そうそう……我が松下家の力を知らしめるために、披露宴では澄酒を振舞う事も。
「よし、これで大体の事は決まったのう。あとは……」
「あ、すみません。関口様、無粋な申し出とは承知しておりますが……おとわの様子が気になります。見舞いを行ってから、帰ってもよろしいでしょうか?」
「え……あ、ああ、それは構わぬが……実は、貴殿が来られると聞いて瀬名が……」
「それでは、早速おとわの様子を見に行くことに致しまする!某はこれにて!」
あぶない、あぶない……やはり、俺を歓待するつもりで、瀬名姫様は料理をされていたようだ。藤吉郎の作戦どおりに、関口様が何か言い出す前に強行突破を試みて、どうやら正解だったようだ。
「おとわ!」
しかし……喜び勇んでその部屋に入った瞬間、俺は見通しが甘かったことを悟った。
「あら、大蔵様。お姉様のお見舞いですか?」
「え……あ、ああ……」
「それなら、用意していたお菓子はこちらにお持ちさせますね?」
瀬名姫様は脇に控えていた侍女に命じて、本当にお手製の和菓子をこの部屋に運び込ませた。色は何やら赤紫色をしているが……得意気にそういう色をしたキノコをすり潰して練り込ませているからだと俺に教えてくれた。
「あの……なぜキノコを?」
「隠し味という奴ですわ!さあ、遠慮なく召し上がってくださいませ!!」
なんでキノコが隠し味なのだとツッコミたいし、本音を言えばこのまま食べずに逃げ出したい。しかし、ここまでくればそれは叶わない事を理解して、俺は覚悟を決めてそれを口に入れた。
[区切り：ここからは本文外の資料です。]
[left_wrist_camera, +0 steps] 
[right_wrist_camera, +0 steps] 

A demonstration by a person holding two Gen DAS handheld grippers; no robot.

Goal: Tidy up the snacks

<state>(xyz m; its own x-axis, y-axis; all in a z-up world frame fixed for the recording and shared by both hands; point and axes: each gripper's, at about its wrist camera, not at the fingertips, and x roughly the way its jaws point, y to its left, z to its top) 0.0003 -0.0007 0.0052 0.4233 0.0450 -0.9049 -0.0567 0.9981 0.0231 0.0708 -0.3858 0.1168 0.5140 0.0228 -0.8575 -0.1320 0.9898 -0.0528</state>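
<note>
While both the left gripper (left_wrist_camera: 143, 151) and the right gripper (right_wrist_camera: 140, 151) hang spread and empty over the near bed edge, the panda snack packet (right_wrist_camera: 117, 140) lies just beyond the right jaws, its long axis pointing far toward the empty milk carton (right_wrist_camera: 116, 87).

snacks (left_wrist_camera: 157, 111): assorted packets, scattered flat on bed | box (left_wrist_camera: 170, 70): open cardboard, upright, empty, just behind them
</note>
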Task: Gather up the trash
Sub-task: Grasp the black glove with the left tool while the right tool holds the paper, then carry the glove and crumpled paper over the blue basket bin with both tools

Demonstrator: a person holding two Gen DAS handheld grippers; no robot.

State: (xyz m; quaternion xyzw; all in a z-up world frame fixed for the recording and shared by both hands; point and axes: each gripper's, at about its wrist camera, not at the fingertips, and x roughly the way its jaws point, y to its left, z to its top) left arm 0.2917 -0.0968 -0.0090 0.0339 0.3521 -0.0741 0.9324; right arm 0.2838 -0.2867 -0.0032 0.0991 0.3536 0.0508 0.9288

実はおとわが大袈裟に言っただけで、本当は何もないのではないかと……期待して。
「うぐっ!?」
ただ……その期待はわずか10数秒で霧散した。噛んでその物体に舌が当たった瞬間に脳天に電撃が走って、それでも吐かない様にと無理して手元に置かれたお茶で喉に流し込んだ俺は、一気に夢の世界へと旅立つことになったのだ……。